PROBLEM DESCRIPTION: Each line of the data below that contains "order" must be copied.

MATERIAL SUPPLIED:

<<<<

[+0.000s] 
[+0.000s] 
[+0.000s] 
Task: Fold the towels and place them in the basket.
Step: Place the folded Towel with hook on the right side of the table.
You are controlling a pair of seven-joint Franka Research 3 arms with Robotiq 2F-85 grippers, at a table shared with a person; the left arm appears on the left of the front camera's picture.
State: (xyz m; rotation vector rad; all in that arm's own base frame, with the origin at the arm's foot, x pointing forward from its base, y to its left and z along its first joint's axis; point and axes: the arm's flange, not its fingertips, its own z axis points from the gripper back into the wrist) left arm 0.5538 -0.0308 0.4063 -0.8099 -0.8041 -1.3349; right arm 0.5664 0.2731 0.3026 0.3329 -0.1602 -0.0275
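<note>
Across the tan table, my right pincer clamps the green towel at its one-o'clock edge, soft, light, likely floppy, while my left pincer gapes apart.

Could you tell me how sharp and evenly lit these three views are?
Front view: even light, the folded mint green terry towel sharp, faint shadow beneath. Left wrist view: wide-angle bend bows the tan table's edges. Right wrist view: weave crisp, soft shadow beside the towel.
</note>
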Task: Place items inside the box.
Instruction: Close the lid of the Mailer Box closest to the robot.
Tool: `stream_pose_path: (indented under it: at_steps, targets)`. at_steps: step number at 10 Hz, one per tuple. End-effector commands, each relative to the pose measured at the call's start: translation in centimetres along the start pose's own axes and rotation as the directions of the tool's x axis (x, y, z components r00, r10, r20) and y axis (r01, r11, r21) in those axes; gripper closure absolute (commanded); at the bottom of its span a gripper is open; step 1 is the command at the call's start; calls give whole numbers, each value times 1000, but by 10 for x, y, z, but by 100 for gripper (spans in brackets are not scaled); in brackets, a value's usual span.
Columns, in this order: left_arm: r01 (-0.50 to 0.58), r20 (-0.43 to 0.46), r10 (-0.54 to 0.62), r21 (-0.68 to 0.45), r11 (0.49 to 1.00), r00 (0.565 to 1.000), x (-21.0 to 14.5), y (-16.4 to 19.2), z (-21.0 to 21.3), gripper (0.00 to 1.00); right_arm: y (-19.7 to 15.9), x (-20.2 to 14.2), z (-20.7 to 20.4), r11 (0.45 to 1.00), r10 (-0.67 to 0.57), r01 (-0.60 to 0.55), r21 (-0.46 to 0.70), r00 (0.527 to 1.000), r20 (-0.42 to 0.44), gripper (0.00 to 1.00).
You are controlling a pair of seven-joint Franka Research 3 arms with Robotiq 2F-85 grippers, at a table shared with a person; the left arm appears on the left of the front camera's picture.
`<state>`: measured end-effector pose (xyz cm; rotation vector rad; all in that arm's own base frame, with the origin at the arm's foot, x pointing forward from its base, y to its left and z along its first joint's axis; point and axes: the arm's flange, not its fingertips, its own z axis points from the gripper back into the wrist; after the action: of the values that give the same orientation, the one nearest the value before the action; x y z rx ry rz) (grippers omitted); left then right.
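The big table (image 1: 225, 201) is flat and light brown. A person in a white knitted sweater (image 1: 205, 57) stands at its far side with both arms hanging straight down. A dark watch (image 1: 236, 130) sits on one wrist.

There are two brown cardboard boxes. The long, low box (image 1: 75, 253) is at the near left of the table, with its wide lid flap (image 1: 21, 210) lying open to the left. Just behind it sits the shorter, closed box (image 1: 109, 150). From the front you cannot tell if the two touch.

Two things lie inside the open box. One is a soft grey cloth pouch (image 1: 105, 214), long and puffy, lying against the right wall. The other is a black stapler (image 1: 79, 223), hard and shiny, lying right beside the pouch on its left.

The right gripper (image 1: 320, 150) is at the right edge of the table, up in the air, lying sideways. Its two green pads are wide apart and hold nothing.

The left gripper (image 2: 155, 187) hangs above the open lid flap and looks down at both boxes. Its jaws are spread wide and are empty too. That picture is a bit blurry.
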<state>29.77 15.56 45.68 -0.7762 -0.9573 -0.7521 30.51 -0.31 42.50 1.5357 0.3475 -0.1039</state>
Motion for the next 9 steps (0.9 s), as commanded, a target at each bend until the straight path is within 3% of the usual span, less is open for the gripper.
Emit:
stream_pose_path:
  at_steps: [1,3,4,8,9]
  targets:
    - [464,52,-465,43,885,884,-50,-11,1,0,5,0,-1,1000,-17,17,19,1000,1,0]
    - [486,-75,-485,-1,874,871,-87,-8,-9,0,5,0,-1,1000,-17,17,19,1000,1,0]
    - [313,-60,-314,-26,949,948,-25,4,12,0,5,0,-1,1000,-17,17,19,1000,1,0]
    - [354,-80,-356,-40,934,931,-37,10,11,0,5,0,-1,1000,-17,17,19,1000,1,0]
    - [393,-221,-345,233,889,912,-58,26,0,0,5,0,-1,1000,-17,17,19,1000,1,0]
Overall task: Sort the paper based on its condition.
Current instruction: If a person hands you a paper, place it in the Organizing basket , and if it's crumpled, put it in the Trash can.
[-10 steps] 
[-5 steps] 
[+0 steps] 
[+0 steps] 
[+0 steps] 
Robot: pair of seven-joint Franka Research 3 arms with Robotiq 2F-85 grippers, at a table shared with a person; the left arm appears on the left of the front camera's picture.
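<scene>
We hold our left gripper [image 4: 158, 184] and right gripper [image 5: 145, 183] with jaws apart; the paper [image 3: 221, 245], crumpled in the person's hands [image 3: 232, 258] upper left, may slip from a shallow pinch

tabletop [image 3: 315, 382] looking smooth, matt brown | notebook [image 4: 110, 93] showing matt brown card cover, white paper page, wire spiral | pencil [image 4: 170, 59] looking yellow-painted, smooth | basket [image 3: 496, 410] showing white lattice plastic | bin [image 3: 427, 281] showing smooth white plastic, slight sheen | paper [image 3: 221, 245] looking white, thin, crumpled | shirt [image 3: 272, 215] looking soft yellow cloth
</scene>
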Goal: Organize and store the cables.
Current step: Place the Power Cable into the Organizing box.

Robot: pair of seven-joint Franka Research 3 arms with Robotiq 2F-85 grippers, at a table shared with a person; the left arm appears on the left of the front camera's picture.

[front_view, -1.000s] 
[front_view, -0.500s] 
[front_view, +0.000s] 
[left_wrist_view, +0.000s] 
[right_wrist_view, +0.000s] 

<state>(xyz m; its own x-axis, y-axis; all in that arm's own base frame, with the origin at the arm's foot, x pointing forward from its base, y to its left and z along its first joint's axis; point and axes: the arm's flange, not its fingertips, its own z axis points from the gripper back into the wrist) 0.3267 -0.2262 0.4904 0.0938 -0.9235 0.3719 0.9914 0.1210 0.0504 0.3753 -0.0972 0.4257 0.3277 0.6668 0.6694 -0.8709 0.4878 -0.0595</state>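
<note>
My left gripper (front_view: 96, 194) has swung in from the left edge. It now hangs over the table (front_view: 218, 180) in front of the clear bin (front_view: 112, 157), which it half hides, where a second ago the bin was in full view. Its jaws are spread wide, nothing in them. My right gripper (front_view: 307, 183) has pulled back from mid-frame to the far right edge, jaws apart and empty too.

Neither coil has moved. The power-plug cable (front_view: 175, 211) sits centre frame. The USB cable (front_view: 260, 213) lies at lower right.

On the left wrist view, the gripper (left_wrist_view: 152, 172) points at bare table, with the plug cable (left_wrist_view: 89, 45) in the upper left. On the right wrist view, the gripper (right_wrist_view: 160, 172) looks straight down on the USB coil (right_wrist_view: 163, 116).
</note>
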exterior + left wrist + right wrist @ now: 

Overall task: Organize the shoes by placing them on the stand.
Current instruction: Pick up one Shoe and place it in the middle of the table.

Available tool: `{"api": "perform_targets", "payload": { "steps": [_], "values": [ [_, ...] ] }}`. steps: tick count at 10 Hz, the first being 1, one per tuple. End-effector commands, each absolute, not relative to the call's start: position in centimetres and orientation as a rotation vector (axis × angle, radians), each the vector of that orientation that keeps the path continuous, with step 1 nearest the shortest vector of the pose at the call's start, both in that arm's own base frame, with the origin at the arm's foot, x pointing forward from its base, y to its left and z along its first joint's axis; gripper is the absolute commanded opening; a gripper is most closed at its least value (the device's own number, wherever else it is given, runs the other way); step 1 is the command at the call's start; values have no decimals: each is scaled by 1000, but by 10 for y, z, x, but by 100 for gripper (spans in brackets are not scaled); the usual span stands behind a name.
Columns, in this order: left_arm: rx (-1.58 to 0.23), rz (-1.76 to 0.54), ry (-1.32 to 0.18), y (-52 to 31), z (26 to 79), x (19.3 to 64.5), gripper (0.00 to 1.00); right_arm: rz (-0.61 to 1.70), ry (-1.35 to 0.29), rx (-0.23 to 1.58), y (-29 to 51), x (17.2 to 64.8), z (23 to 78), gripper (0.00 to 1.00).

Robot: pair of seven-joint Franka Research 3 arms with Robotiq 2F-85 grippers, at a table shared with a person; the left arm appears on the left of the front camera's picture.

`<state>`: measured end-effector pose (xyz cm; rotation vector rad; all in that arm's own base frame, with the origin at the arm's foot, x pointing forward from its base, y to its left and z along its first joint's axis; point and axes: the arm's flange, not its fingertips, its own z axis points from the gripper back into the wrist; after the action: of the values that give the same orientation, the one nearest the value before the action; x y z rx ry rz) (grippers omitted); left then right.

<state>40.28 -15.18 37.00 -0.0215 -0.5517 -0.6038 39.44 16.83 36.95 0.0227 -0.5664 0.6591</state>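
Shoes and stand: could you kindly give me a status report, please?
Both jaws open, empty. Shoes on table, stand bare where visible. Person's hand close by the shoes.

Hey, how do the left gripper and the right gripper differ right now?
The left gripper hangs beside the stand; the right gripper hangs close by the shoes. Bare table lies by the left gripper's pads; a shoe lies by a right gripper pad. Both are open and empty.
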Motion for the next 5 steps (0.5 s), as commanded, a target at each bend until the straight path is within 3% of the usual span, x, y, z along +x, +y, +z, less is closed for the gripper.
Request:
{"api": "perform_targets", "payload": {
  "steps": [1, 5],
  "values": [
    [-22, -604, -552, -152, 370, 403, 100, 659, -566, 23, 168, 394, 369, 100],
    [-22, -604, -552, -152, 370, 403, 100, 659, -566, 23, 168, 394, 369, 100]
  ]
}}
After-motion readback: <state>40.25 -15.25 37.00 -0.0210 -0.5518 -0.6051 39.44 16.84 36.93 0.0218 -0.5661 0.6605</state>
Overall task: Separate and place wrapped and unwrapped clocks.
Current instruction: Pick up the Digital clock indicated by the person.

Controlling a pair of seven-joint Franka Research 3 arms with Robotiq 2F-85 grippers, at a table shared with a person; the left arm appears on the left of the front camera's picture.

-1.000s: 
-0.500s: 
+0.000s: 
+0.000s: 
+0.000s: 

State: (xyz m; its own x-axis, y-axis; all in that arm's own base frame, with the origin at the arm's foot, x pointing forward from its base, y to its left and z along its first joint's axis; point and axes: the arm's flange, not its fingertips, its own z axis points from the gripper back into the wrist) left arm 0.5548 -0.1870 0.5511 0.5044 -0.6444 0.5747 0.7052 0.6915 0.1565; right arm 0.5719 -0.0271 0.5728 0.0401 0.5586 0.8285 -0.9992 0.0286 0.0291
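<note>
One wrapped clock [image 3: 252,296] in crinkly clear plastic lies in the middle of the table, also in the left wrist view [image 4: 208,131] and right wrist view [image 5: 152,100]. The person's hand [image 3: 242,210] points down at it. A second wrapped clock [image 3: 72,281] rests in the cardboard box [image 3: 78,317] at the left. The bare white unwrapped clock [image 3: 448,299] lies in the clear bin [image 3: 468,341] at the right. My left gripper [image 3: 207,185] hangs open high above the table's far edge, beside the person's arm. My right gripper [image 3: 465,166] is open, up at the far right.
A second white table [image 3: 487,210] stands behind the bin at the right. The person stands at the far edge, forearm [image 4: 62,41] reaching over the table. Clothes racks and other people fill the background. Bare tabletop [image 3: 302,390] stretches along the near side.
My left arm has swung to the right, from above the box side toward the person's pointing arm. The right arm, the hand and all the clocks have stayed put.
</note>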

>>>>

TASK SOLUTION:
Columns, in this order: left_arm: r01 (-0.50 to 0.58), r20 (-0.43 to 0.46), r10 (-0.54 to 0.62), r21 (-0.68 to 0.45), r11 (0.49 to 1.00), r00 (0.565 to 1.000), x (-21.0 to 14.5), y (-16.4 to 19.2), z (-21.0 to 21.3), gripper (0.00 to 1.00); right_arm: y (-19.7 to 15.9), x (-20.2 to 14.2), z (-20.7 to 20.4), r11 (0.45 to 1.00), r10 (-0.67 to 0.57), r01 (-0.60 to 0.55), r21 (-0.46 to 0.70), r00 (0.527 to 1.000), r20 (-0.42 to 0.44), gripper (0.00 to 1.00).
Columns, in this order: left_arm: rx (-1.58 to 0.23), rz (-1.76 to 0.54), ry (-1.32 to 0.18), y (-52 to 31), z (26 to 79), x (19.3 to 64.5), gripper (0.00 to 1.00); right_arm: rz (-0.61 to 1.70), ry (-1.35 to 0.29), rx (-0.23 to 1.58), y (-29 to 51), x (17.2 to 64.8), z (23 to 78), gripper (0.00 to 1.00).

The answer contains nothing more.